Celebrity jokes
What's the difference between Michael Jackson and Jeffrey Epstein?
Only difference between Michael and Jeffrey is Epstein wasn't a smooth criminal, and Michael was.
What does Michael Jackson like?
Teabags.
How much drugs did Charlie Sheen take?
Enough to kill two and a half men.
Why didn't Michael Jackson get away with messaging with kids? Because they were all juveniles.
Do you like soccer? My favorite player is Ronaldo, but we can still get Messi.
Memes
Hey sisters
Katy Perry can't sing, can't dance, doesn't write music, is unbelievably ugly, and is unable to decipher maths or science. Really though, I didn't realize going down on a record executive would later lead her to be one of the people able to go to space.

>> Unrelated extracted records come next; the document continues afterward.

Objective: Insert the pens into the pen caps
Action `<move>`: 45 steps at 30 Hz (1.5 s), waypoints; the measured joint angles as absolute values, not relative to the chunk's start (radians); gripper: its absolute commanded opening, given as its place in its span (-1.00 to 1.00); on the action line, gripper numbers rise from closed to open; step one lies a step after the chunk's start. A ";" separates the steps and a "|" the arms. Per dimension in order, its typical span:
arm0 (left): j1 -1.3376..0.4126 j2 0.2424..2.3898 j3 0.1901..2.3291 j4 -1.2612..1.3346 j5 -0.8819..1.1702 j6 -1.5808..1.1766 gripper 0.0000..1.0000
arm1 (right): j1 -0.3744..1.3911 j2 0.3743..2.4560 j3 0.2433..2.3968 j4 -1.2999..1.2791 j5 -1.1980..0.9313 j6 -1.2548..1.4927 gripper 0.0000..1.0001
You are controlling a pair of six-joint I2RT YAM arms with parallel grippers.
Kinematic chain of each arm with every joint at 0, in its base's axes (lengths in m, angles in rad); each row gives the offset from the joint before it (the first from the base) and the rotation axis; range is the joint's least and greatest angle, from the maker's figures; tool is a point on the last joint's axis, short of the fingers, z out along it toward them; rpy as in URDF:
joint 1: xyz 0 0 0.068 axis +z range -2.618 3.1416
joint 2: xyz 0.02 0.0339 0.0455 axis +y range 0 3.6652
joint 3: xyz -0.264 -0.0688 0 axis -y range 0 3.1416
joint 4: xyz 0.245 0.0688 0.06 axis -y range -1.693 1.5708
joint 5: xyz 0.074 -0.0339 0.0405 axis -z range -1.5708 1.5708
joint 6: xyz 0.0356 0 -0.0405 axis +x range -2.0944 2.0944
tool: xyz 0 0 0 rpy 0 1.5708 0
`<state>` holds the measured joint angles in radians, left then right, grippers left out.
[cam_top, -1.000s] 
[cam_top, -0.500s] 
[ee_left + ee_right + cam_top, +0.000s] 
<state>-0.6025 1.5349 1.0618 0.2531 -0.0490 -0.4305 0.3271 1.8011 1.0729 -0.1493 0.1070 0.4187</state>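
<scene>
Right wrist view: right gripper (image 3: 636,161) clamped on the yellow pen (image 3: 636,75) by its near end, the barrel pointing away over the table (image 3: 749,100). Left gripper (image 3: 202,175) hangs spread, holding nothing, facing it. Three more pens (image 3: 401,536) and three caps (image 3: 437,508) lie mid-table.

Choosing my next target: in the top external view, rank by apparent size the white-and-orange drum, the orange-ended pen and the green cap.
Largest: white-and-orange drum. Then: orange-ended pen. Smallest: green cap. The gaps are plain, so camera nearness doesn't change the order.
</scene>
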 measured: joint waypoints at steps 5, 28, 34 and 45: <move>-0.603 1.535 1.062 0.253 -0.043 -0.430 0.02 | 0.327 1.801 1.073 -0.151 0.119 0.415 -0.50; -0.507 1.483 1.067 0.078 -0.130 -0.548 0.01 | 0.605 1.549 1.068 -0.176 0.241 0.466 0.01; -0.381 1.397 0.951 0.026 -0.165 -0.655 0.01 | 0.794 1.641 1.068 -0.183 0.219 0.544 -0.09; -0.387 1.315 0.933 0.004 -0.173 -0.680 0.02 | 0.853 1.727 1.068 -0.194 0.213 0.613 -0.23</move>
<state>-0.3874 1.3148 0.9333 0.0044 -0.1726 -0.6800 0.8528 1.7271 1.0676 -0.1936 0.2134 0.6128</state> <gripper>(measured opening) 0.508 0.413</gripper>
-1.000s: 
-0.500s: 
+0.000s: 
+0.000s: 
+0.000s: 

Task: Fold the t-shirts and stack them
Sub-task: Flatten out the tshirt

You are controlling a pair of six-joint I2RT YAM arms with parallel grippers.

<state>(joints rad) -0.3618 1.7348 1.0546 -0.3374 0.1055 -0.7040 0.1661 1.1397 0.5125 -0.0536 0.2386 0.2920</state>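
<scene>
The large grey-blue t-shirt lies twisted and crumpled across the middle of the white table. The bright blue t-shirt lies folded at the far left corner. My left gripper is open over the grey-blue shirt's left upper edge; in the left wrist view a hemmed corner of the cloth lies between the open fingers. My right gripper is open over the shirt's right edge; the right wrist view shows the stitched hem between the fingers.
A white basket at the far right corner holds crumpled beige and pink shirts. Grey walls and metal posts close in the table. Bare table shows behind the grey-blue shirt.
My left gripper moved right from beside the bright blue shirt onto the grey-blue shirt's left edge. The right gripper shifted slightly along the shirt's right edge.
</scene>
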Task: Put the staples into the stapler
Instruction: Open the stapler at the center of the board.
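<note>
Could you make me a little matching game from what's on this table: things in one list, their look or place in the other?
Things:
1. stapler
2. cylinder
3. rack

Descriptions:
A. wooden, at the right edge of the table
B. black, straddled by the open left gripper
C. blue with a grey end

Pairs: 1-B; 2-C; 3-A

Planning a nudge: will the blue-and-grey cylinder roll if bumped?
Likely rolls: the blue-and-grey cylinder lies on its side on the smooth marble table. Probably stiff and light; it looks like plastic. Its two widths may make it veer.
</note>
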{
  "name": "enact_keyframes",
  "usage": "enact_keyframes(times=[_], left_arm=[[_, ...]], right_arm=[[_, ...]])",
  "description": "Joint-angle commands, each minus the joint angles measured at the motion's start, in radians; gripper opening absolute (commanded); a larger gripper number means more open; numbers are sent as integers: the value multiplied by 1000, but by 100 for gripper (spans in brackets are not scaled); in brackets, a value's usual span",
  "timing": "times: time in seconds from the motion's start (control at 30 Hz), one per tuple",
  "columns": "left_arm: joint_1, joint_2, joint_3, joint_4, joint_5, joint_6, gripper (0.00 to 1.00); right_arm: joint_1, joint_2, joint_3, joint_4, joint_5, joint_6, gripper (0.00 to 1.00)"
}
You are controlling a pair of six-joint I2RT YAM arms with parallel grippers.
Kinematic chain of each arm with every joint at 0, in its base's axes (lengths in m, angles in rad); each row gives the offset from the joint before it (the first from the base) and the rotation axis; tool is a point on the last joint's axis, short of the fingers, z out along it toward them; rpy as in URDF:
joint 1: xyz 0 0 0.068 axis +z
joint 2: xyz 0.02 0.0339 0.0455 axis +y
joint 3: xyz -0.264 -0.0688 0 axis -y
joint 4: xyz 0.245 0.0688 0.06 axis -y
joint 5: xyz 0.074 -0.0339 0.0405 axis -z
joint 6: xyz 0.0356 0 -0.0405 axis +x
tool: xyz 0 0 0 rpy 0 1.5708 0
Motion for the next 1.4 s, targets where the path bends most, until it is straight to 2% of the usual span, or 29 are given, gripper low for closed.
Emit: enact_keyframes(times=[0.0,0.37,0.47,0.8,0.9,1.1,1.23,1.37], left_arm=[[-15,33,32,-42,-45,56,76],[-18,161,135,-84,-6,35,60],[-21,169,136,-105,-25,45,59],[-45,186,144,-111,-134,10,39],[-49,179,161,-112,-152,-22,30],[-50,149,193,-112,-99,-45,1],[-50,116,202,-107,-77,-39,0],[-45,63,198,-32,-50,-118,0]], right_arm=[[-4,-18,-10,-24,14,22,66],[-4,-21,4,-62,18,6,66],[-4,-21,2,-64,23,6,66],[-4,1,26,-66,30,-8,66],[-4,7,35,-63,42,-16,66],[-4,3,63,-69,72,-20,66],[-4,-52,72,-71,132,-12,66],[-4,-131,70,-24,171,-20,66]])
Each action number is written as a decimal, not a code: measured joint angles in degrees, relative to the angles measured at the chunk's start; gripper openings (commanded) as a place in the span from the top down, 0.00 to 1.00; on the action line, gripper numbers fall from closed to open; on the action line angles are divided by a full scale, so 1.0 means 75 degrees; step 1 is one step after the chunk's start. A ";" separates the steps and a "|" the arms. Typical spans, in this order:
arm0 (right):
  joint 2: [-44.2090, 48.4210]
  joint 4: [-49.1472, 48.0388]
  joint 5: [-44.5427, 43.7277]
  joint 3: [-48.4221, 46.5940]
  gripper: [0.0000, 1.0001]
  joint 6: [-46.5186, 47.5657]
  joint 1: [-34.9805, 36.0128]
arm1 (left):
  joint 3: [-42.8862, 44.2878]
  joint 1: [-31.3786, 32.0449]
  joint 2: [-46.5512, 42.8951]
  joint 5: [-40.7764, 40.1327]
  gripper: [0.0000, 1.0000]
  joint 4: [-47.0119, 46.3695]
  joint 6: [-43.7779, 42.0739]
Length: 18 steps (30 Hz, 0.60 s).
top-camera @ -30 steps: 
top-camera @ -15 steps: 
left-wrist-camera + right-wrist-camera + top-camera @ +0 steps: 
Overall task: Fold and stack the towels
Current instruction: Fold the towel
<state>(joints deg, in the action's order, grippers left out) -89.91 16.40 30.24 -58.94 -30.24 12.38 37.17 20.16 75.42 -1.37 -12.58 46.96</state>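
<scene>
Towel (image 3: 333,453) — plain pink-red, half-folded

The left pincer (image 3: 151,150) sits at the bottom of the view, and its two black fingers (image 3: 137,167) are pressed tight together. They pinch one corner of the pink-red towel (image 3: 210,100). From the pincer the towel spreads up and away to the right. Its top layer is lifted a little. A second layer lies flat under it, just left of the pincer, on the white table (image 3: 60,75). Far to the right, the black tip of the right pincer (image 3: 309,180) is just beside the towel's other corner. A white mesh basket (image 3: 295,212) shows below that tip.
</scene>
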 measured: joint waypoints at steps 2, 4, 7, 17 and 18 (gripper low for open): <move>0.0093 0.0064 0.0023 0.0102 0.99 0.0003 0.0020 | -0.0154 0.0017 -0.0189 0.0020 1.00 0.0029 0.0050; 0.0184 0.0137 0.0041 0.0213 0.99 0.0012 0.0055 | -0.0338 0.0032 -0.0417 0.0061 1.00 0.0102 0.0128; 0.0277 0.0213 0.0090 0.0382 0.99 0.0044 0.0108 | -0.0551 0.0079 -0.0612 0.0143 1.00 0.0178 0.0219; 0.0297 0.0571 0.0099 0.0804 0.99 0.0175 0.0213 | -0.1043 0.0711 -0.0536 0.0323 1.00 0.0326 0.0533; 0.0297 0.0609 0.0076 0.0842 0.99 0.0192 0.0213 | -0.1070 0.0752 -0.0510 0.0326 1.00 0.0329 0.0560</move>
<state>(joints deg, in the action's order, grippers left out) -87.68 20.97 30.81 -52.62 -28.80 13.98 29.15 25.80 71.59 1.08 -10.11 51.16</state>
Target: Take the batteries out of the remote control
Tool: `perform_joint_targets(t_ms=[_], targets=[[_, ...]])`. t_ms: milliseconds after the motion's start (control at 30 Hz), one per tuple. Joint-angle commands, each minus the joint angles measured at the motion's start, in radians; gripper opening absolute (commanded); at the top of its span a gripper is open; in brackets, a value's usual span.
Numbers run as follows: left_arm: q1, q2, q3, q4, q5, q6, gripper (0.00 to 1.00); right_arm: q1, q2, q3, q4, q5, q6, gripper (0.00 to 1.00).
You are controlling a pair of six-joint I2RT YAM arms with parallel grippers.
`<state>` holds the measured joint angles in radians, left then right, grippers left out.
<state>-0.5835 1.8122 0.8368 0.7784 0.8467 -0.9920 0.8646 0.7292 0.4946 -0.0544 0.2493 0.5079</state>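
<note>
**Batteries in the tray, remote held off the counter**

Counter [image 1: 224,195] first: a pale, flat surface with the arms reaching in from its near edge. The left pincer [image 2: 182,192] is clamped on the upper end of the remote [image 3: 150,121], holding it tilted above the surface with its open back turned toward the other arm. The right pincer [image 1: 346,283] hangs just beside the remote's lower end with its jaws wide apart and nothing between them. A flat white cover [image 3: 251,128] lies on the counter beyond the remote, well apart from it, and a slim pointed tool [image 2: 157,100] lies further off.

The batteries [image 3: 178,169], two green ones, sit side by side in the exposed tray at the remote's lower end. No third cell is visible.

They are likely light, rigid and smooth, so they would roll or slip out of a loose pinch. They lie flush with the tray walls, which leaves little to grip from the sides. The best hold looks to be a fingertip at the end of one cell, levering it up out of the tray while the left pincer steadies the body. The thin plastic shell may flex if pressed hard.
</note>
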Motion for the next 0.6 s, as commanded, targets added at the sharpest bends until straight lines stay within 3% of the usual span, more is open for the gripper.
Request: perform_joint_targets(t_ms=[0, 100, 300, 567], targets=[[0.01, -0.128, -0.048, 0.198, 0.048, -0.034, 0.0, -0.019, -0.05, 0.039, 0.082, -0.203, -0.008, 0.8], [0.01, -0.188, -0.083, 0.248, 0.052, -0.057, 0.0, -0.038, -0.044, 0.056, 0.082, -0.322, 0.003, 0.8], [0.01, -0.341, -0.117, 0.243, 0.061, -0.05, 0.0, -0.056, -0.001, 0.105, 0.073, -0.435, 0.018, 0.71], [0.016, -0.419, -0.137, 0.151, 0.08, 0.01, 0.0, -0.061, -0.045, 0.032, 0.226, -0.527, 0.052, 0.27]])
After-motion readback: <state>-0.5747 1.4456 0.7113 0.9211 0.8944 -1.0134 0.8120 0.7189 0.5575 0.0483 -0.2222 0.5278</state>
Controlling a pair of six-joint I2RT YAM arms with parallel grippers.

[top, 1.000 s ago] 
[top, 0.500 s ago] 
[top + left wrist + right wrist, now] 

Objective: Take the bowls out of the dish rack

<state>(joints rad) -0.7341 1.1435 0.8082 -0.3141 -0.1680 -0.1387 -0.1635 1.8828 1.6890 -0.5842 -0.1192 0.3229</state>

How do you know when you're near Wacko Jacko's grave? When 'Thriller' is out and about.
Kurt Cobain said he wished he was gay.
That's why he married Courtney Love.
What did the man say in the morning after beating up his wife?
"I woke up Chris Breezy."
What would Bill Cosby be if he was white?
Innocent.
You will find Taylor Swift on the streets before you find your hairline.
Did you hear? There's a new fast food restaurant coming: Jacko in the Box.
Your hairline goes so far back it looks like Will Smith slapped it.
Chris Hemsworth is Australian, and Thor is from space. Does that make him an Australien?
Yo mama so stupid, she tried to fill her car with Vin Diesel.
What is the difference between Nicole Brown Simpson and cancer?
OJ couldn’t kill cancer.
Damn boy, you must be Nick Cannon because you don’t know when or how to stop.
Why did Amy Winehouse snort Splenda?
She thought it was Diet Coke.
What did the man who had sex with an Instagram model in the reverse cowgirl position while going 90 on the freeway get charged for?
Driving under the influencer.
I added Paul Walker on Xbox...
But he spends all his time on the dashboard.